## What is required
A copy of the listing below is needed, exact in every line and without images.
(Beginning of Data extract)
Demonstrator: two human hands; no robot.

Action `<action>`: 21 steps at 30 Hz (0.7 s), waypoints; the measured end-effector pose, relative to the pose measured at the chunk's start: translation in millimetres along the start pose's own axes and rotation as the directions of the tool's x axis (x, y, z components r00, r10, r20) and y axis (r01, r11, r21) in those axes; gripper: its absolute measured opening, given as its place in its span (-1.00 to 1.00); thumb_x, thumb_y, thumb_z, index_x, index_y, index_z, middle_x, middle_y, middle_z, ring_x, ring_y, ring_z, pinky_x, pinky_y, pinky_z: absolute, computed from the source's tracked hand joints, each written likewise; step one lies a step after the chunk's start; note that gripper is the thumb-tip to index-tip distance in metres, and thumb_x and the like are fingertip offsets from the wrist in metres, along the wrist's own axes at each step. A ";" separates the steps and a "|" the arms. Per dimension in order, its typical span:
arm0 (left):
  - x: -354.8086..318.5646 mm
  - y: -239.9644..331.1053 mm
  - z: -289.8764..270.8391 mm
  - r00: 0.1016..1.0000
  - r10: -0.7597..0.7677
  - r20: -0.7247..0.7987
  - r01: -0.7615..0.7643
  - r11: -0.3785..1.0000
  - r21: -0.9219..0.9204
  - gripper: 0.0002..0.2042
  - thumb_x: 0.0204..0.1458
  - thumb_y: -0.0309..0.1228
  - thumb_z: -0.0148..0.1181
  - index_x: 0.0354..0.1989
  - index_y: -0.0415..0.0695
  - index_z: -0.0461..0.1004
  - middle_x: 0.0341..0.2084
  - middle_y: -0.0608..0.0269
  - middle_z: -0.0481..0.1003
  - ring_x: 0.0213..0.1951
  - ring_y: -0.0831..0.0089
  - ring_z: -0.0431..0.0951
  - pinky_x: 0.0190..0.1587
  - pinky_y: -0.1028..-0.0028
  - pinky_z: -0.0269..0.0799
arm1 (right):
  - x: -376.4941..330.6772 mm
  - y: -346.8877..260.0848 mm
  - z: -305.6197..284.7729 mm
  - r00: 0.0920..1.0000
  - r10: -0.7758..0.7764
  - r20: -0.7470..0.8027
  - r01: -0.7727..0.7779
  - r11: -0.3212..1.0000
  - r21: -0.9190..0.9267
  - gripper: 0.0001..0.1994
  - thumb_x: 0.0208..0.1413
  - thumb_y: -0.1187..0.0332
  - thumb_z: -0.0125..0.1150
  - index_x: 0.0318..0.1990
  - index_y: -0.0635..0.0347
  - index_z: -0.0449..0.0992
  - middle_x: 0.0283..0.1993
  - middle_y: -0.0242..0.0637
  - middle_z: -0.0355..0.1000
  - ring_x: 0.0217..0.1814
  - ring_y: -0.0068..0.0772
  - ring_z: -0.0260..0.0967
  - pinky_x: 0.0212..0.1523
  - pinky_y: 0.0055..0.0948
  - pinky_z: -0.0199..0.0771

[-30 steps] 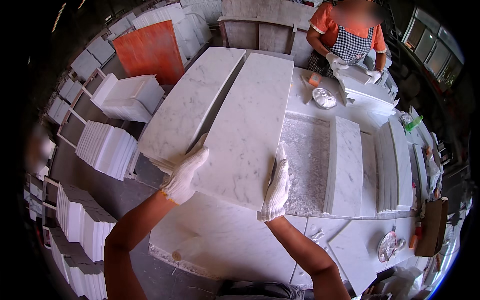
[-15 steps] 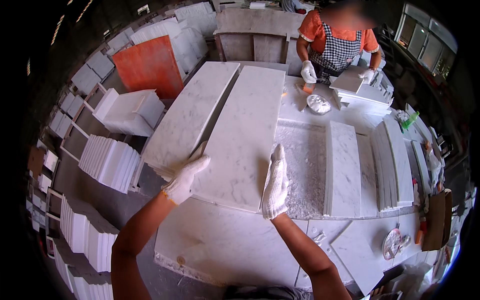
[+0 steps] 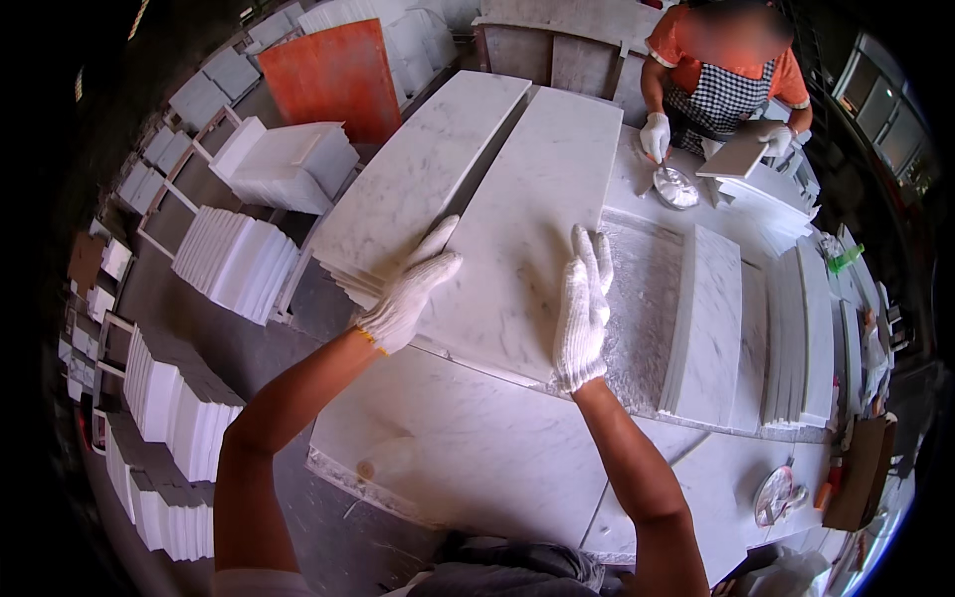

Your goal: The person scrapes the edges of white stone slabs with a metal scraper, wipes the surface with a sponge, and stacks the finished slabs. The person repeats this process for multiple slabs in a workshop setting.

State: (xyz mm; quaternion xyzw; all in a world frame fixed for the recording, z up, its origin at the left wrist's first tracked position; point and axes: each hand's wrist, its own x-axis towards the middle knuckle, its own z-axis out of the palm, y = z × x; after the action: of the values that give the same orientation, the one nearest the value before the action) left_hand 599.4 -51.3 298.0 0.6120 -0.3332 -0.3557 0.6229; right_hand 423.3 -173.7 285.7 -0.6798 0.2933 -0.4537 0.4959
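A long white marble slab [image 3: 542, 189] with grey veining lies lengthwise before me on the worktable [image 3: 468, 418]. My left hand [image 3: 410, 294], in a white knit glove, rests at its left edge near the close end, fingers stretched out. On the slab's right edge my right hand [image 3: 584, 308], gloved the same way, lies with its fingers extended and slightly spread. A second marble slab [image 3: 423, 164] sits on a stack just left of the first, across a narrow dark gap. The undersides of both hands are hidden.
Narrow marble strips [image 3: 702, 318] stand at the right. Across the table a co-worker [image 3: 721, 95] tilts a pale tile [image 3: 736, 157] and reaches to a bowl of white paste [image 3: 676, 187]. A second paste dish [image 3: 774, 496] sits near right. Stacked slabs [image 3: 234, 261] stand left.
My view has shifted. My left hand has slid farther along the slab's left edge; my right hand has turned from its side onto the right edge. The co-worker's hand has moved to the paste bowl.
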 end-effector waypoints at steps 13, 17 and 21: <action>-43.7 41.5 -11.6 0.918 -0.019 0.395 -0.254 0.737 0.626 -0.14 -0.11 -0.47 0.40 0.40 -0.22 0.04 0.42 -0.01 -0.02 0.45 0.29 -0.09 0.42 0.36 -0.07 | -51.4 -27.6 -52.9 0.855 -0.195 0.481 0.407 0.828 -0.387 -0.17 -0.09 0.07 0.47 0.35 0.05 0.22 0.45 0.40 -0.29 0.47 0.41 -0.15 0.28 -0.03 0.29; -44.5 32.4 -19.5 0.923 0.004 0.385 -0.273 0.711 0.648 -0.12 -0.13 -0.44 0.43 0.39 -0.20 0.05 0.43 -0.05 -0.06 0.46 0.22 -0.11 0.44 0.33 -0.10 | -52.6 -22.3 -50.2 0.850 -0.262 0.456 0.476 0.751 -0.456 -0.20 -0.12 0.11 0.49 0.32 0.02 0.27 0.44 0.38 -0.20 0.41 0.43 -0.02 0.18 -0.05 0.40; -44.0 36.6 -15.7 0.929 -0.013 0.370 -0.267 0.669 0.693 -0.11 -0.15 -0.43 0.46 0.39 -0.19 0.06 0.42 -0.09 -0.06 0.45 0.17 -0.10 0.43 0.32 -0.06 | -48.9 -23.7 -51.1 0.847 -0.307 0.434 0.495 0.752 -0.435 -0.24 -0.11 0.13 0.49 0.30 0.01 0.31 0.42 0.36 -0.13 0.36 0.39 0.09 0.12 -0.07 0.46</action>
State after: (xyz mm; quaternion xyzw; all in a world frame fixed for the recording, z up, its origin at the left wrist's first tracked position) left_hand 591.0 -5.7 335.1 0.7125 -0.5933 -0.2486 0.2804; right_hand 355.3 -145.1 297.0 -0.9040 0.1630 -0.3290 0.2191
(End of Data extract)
## Solution for this exercise
Demonstrator: two human hands; no robot.

Action `<action>`: 21 steps at 30 Hz (0.7 s), waypoints; the measured end-effector pose, relative to the pose measured at the chunk's start: translation in millimetres along the start pose's own axes and rotation as the directions of the tool's x axis (x, y, z components r00, r10, r20) and y axis (r01, r11, r21) in those axes; gripper: its absolute measured opening, given as its place in its span (-1.00 to 1.00); thumb_x, thumb_y, thumb_z, index_x, index_y, index_z, middle_x, middle_y, middle_z, ring_x, ring_y, ring_z, pinky_x, pinky_y, pinky_z: absolute, computed from the source's tracked hand joints, each written likewise; step one lies a step after the chunk's start; note that gripper is the thumb-tip to index-tip distance in metres, and thumb_x and the like are fingertip offsets from the wrist in metres, along the wrist's own axes at each step. A ";" separates the steps and a "|" the arms. Per dimension in order, its typical span:
arm0 (left):
  - x: -354.8086..318.5646 mm
  - y: -239.9644..331.1053 mm
  - z: -289.8764..270.8391 mm
  - r00: 0.1016..1.0000
  - r10: -0.7597..0.7677
  - r20: -0.7247..0.7987
  - r01: -0.7615..0.7643
  - r11: -0.3785..1.0000
  - r21: -0.9219..0.9204
  - gripper: 0.0002..0.2042
  - thumb_x: 0.0204..0.1458
  - thumb_y: -0.0309..0.1228
  - thumb_z: -0.0148..0.1181
  - index_x: 0.0354..0.1989
  - index_y: -0.0415..0.0695
  - index_z: -0.0461..0.1004
  - middle_x: 0.0341..0.2084
  - middle_y: -0.0608..0.0269
  - middle_z: -0.0481..0.1003
  - ring_x: 0.0213..0.1951
  - ring_y: -0.0831..0.0089
  - ring_z: -0.0431..0.0951
  - pinky_x: 0.0190..0.1587
  - pinky_y: -0.1028..-0.0028
  - pinky_z: -0.0269..0.0799
arm1 (right):
  - x: -376.4941..330.6772 mm
  - y: -346.8877..260.0848 mm
  - z: -305.6197..284.7729 mm
  - r00: 0.0920..1.0000
  - r10: -0.7758..0.7764
  - r20: -0.7470..0.8027
  - r01: -0.7727..0.7779
  - r11: -0.3212..1.0000
  - r21: -0.9190..0.9267
  - gripper: 0.0001..0.1994
  - thumb_x: 0.0208..0.1413
  - thumb_y: -0.1187..0.0332
  - thumb_z: -0.0125..0.1150
  - index_x: 0.0318..0.1990
  - index_y: -0.0635..0.0347
  - index_z: -0.0449..0.0992
  - middle_x: 0.0283..0.1993
  - middle_y: -0.0242..0.0637
  - middle_z: -0.0355..0.1000
  - ring_x: 0.0217..0.1814
  - ring_y: -0.0068..0.0772
  - ring_z: -0.0260..0.0967
  - pinky_x: 0.0212..0.1523
  - pinky_y: 0.0055..0.0948
  - pinky_z: -0.0199..0.0771

[-30 steps] 
[-15 steps] 
[+0 steps] 

Your goal: The person scrapes the edges of white stone slabs with a metal scraper, wipes the surface with a sponge, and stacks the finished slabs. The person repeats this process for multiple slabs in a workshop setting.

State: (xyz mm; quaternion xyzw; all in a world frame fixed for the recording, z up, its origin at the left wrist's first tracked position; point and axes: each hand's wrist, its own x-axis towards the middle knuckle, its own z-axis out of the palm, y = z × x; after the action: of the values that give the same orientation, the one nearest the value before the action) left_hand 599.4 -51.3 298.0 0.6120 -0.3332 -0.3557 0.6229; right_hand 423.3 -173.7 285.7 -0.6798 0.2933 -0.4537 0.4959
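A long white marble slab [image 3: 542, 189] with grey veining lies lengthwise before me on the worktable [image 3: 468, 418]. My left hand [image 3: 410, 294], in a white knit glove, rests at its left edge near the close end, fingers stretched out. On the slab's right edge my right hand [image 3: 584, 308], gloved the same way, lies with its fingers extended and slightly spread. A second marble slab [image 3: 423, 164] sits on a stack just left of the first, across a narrow dark gap. The undersides of both hands are hidden.
Narrow marble strips [image 3: 702, 318] stand at the right. Across the table a co-worker [image 3: 721, 95] tilts a pale tile [image 3: 736, 157] and reaches to a bowl of white paste [image 3: 676, 187]. A second paste dish [image 3: 774, 496] sits near right. Stacked slabs [image 3: 234, 261] stand left.
My view has shifted. My left hand has slid farther along the slab's left edge; my right hand has turned from its side onto the right edge. The co-worker's hand has moved to the paste bowl.
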 end-effector waypoints at steps 13, 17 and 21: <action>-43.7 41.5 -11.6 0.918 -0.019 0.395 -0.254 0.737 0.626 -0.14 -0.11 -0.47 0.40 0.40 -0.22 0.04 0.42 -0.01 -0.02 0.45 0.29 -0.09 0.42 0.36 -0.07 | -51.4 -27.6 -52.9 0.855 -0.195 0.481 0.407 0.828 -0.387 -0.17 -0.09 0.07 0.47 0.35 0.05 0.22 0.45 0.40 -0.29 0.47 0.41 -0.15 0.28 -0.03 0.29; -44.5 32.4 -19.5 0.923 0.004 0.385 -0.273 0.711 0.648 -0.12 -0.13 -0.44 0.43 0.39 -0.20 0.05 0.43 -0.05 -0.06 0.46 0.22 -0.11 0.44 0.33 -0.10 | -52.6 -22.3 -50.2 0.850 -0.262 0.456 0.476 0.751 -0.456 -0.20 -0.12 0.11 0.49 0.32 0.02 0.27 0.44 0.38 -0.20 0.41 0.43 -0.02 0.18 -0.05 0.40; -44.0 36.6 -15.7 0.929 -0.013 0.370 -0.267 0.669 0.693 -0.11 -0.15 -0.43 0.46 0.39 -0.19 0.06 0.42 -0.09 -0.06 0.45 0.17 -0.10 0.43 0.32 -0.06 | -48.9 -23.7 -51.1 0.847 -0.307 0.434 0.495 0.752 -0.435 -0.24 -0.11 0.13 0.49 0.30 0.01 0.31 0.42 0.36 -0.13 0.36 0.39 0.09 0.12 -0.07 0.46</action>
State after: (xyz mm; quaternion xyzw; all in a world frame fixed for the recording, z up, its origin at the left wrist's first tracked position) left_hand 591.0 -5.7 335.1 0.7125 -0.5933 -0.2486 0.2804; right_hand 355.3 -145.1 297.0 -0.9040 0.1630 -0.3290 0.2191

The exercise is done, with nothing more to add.